In [None]:
from collections import namedtuple

import matplotlib.pyplot as plt
import numpy as np
import pandas as pd

from answers import expectation, ucb, run_ucb_expt
from common import generate_bandit_dataset

%matplotlib inline

# Multi Armed Bandits

## Resources

- Chapter 3 of [Practical Statistics for Data Scientists](https://www.oreilly.com/library/view/practical-statistics-for/9781491952955/)
- Chapter 2 of [Sutton & Barto - Reinforcement Learning: An Introduction](http://incompleteideas.net/book/RLbook2018.pdf).

## When is classical hypothesis testing not enough?

In classical hypothesis testing we
- run an experiment, collecting a dataset of A & B
- perform a hypothesis test on observed effects (differences between A and B)
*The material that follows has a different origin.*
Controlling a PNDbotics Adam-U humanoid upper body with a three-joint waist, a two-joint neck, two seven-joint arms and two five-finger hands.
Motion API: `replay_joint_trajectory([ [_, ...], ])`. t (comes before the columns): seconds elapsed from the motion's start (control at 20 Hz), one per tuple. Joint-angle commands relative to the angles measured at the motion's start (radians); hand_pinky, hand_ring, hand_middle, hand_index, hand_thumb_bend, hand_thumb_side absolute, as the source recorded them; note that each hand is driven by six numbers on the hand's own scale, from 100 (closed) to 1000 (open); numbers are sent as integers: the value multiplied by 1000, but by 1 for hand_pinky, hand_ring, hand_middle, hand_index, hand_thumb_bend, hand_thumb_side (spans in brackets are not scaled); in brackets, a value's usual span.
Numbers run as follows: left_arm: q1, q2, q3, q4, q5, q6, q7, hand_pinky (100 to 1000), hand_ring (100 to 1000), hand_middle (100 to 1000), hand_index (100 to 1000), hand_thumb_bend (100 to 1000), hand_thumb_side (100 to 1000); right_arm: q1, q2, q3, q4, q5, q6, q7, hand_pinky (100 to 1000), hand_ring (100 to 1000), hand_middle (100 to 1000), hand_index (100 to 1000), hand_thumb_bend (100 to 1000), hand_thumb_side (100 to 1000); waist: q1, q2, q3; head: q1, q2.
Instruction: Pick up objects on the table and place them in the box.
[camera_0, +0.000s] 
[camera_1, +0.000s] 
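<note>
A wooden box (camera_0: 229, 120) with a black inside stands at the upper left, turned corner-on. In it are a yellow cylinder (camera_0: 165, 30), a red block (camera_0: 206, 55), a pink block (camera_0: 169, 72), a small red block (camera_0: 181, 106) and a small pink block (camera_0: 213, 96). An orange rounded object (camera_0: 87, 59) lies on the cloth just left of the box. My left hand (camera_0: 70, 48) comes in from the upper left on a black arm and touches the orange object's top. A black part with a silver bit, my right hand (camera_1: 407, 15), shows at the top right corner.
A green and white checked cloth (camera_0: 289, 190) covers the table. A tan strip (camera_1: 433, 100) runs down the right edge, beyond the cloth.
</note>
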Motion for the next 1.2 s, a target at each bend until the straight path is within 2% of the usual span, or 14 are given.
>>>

There are a few problems with this
- we only compare two options (one of which is usually a default)
- we might lose money by showing customers a suboptimal option 
- the hypothesis test only shows us if an observed effect is unlikely, not if the effect is large
- in a real business, there is no 'experiment over' date
- the real world is non-stationary - the results we collect might be from a distribution that is changing

We want an experiment where we can **take advantage of the results as we learn** - not have to wait until the experiment results can be used

In a business context we are not concerned with statistical significance - we are (often) concerned with optimizing money as quickly as possible

## The mulit-armed bandit

Bandits allow
- testing mulitple options at once
- reach conclusions faster

The term bandit comes from slot machines 
- one armed bandits for their ability to extract money from gamblers

The goal of a multi armed bandit problem is to vin as much money as possible
- this is the same as figuring out which arm is best as quick as possible

Bandits are a simplification of the full reinforcement learing problem

## Exploration versus exploitation

Favourice resturant or somewhere new?
- if you know all the resturants well, trust your judgement
- if you don't, just randomly pick

## Reinforcement learning context

Bandits share in common with reinforcement learning
- exploration verses exploitation problem (which arm to pull)
- potentially non-stationary

Is supervised learning we use data learn a function to use for prediction on unseen data
- in a bandit problem we could predict the expected value of each arm
- this is **prediction** / evaluation

Use data (the results we get from pulling an arm) to select an action
- this is **control**

We can define the value of an action (pulling a specific arm) as an expectation
- the expected reward of an action

$q_{*}(a) = \mathbb{E}[r(a)]$

Reinforcement learning has a **convienent goal** - maximizing expected reward
- if we did know the true expectation of each action, maximization is an argmax

The bandit problem is one step short of the full reinforcement learning problem
- the bandit is a single state, no transitions of state happen

## Example

You have the following results from comparing different landing pages:

In [None]:
params, results = generate_bandit_dataset(arms=20, samples=3)

results

## Practical 

Write a function to take an expectation over the results
- one number for each arm

In [None]:
# answer
# expectation(results)

One approach would be to conclude that one of the arms is optimal and send all our users there
- this is a **greedy** solution to the exploration & exploitation dilemma

## Practical

Take a greedy action based on the results
- take the argmax across expected reward

The problem with a greedy stragety is that we might have noise in our samples that
- our expectation has variance

## Question to class

Is the expectation above biased?

## epsilon-greedy

Another solution would be to favour the option that appears optimal, while still sampling from the options that appear sub-optimal.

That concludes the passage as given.